Stored data
+ + + +

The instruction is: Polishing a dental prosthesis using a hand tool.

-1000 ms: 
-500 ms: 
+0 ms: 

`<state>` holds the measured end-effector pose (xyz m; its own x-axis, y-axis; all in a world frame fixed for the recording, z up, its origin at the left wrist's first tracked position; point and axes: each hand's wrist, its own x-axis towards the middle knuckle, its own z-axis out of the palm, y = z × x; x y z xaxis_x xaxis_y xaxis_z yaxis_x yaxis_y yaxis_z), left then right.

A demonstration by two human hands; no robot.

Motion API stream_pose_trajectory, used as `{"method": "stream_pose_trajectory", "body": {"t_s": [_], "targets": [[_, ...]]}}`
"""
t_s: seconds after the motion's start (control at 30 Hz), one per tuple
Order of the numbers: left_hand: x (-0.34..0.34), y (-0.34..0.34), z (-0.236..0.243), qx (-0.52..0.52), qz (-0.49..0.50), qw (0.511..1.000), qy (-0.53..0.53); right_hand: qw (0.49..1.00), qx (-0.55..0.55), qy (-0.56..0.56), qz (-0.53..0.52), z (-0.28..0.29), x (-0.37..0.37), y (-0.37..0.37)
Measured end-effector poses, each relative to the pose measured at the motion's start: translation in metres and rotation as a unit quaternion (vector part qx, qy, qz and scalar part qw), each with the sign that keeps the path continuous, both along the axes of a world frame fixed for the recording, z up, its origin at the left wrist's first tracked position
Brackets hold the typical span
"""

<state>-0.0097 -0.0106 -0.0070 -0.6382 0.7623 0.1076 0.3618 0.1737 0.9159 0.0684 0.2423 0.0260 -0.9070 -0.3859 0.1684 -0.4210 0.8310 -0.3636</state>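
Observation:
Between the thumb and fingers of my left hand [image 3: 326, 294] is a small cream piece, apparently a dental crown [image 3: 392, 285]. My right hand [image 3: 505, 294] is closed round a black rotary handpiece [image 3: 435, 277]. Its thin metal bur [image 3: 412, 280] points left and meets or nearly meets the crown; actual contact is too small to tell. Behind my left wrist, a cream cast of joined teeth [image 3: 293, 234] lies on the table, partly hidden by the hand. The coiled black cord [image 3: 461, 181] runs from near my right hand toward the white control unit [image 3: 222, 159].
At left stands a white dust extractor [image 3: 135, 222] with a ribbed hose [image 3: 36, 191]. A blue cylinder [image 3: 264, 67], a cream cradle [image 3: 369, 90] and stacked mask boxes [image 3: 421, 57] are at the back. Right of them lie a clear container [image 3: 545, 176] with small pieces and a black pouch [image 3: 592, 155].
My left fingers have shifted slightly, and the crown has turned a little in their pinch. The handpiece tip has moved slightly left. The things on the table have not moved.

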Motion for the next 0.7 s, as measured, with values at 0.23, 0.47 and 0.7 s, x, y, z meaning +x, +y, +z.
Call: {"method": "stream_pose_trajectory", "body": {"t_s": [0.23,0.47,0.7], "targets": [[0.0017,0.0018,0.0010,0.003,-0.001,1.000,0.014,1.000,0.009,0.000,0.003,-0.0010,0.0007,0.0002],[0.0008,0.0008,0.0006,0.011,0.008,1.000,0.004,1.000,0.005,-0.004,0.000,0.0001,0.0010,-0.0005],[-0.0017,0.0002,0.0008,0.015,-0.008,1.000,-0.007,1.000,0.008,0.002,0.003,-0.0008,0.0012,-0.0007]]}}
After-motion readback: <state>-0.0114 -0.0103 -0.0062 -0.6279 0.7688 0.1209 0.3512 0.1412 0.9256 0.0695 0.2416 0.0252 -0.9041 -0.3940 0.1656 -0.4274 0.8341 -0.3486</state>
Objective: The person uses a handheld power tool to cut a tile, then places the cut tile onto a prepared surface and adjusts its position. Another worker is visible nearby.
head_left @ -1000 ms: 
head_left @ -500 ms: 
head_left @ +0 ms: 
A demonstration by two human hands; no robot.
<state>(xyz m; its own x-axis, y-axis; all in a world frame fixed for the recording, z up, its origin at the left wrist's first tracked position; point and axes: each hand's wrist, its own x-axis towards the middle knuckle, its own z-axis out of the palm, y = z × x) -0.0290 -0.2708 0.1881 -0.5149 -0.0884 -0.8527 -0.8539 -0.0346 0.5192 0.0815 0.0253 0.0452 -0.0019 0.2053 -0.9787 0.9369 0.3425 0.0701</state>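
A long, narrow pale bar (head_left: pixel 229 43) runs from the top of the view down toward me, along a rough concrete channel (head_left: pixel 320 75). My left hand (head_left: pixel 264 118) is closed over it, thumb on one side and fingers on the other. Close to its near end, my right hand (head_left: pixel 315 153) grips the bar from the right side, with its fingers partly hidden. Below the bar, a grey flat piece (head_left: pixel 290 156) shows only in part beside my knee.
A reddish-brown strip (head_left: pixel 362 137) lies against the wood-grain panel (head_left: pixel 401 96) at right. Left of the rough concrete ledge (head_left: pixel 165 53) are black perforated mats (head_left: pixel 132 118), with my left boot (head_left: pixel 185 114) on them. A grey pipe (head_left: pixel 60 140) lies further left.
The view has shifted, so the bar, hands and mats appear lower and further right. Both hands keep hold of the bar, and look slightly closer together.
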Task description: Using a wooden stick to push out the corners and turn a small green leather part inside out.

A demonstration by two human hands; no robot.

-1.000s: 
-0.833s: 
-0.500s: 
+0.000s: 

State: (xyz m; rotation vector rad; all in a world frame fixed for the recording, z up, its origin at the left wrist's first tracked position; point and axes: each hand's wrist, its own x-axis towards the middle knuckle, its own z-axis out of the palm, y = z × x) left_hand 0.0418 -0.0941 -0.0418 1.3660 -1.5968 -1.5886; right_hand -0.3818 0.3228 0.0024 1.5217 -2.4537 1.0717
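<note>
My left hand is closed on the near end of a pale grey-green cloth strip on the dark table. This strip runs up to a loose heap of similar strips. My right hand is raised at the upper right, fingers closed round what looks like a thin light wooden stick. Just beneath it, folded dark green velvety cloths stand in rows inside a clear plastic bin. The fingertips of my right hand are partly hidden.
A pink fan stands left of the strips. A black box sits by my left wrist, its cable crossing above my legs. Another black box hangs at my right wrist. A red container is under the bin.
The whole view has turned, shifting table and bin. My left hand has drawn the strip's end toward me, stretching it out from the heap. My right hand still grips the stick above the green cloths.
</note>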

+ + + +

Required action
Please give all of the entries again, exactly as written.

Answer box
The instruction is: Polishing a dental prosthesis using a hand tool.

-1000 ms: 
-500 ms: 
+0 ms: 

`<state>` holds the measured end-effector pose (xyz m; its own x-axis, y-axis; all in a world frame fixed for the recording, z up, its origin at the left wrist's first tracked position; point and axes: each hand's wrist, its own x-axis towards the middle knuckle, its own z-axis out of the palm, y = z × x; x y z xaxis_x xaxis_y xaxis_z yaxis_x yaxis_y yaxis_z), left then right.

A demonstration by two human hands; no robot.

Motion API stream_pose_trajectory, used as `{"method": "stream_pose_trajectory", "body": {"t_s": [_], "targets": [[_, ...]]}}`
"""
t_s: seconds after the motion's start (control at 30 Hz), one per tuple
Order of the numbers: left_hand: x (-0.34..0.34), y (-0.34..0.34), z (-0.236..0.243), qx (-0.52..0.52), qz (-0.49..0.50), qw (0.511..1.000), qy (-0.53..0.53); right_hand: qw (0.49..1.00), qx (-0.55..0.55), qy (-0.56..0.56), qz (-0.53..0.52), z (-0.28..0.29), x (-0.37..0.37), y (-0.37..0.37)
Measured end-effector poses, each relative to the pose measured at the motion's start: translation in metres and rotation as a unit quaternion (vector part qx, qy, qz and scalar part qw), each with the sign that keeps the path continuous, both along the axes of a world frame fixed for the recording, z up, its origin at the left wrist's first tracked position
Brackets hold the typical span
"""

<state>-0.0097 -0.0106 -0.0070 -0.6382 0.7623 0.1076 0.3618 0.1737 0.9159 0.0684 0.2423 0.0260 -0.9070 -0.3859 0.1684 -0.4210 0.8310 -0.3636</state>
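Observation:
Between the thumb and fingers of my left hand [image 3: 326, 294] is a small cream piece, apparently a dental crown [image 3: 392, 285]. My right hand [image 3: 505, 294] is closed round a black rotary handpiece [image 3: 435, 277]. Its thin metal bur [image 3: 412, 280] points left and meets or nearly meets the crown; actual contact is too small to tell. Behind my left wrist, a cream cast of joined teeth [image 3: 293, 234] lies on the table, partly hidden by the hand. The coiled black cord [image 3: 461, 181] runs from near my right hand toward the white control unit [image 3: 222, 159].
At left stands a white dust extractor [image 3: 135, 222] with a ribbed hose [image 3: 36, 191]. A blue cylinder [image 3: 264, 67], a cream cradle [image 3: 369, 90] and stacked mask boxes [image 3: 421, 57] are at the back. Right of them lie a clear container [image 3: 545, 176] with small pieces and a black pouch [image 3: 592, 155].
My left fingers have shifted slightly, and the crown has turned a little in their pinch. The handpiece tip has moved slightly left. The things on the table have not moved.
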
Motion for the next 0.7 s, as measured, with values at 0.23, 0.47 and 0.7 s, x, y, z meaning +x, +y, +z.
Call: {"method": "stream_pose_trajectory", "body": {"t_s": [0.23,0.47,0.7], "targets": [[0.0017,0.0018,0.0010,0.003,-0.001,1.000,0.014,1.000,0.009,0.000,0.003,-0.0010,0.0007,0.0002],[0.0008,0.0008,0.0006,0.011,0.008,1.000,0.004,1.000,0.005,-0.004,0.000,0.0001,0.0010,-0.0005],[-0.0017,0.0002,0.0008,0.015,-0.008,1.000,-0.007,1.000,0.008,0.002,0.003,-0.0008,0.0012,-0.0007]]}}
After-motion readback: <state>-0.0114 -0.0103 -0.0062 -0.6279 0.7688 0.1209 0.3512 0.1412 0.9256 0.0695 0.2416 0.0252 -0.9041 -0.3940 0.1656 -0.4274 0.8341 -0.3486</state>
Objective: The person uses a handheld power tool to cut a tile, then places the cut tile onto a prepared surface and adjusts its position. Another worker is visible nearby.
head_left @ -1000 ms: 
head_left @ -500 ms: 
head_left @ +0 ms: 
A demonstration by two human hands; no robot.
<state>(xyz m; its own x-axis, y-axis; all in a world frame fixed for the recording, z up, its origin at the left wrist's first tracked position; point and axes: each hand's wrist, its own x-axis towards the middle knuckle, its own z-axis out of the palm, y = z × x) -0.0290 -0.2708 0.1881 -0.5149 -0.0884 -0.8527 -0.8539 -0.0346 0.5192 0.0815 0.0253 0.0452 -0.0019 0.2053 -0.9787 0.9369 0.3425 0.0701</state>
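A long, narrow pale bar (head_left: pixel 229 43) runs from the top of the view down toward me, along a rough concrete channel (head_left: pixel 320 75). My left hand (head_left: pixel 264 118) is closed over it, thumb on one side and fingers on the other. Close to its near end, my right hand (head_left: pixel 315 153) grips the bar from the right side, with its fingers partly hidden. Below the bar, a grey flat piece (head_left: pixel 290 156) shows only in part beside my knee.
A reddish-brown strip (head_left: pixel 362 137) lies against the wood-grain panel (head_left: pixel 401 96) at right. Left of the rough concrete ledge (head_left: pixel 165 53) are black perforated mats (head_left: pixel 132 118), with my left boot (head_left: pixel 185 114) on them. A grey pipe (head_left: pixel 60 140) lies further left.
The view has shifted, so the bar, hands and mats appear lower and further right. Both hands keep hold of the bar, and look slightly closer together.
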Task description: Using a wooden stick to push out the corners and turn a small green leather part inside out.

A demonstration by two human hands; no robot.

-1.000s: 
-0.833s: 
-0.500s: 
+0.000s: 

State: (xyz m; rotation vector rad; all in a world frame fixed for the recording, z up, its origin at the left wrist's first tracked position; point and axes: each hand's wrist, its own x-axis towards the middle knuckle, its own z-axis out of the palm, y = z × x) left_hand 0.0418 -0.0941 -0.0418 1.3660 -1.5968 -1.5886; right_hand -0.3818 0.3228 0.0024 1.5217 -2.4537 1.0717
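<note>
My left hand is closed on the near end of a pale grey-green cloth strip on the dark table. This strip runs up to a loose heap of similar strips. My right hand is raised at the upper right, fingers closed round what looks like a thin light wooden stick. Just beneath it, folded dark green velvety cloths stand in rows inside a clear plastic bin. The fingertips of my right hand are partly hidden.
A pink fan stands left of the strips. A black box sits by my left wrist, its cable crossing above my legs. Another black box hangs at my right wrist. A red container is under the bin.
The whole view has turned, shifting table and bin. My left hand has drawn the strip's end toward me, stretching it out from the heap. My right hand still grips the stick above the green cloths.
</note>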

This output is complete as it stands.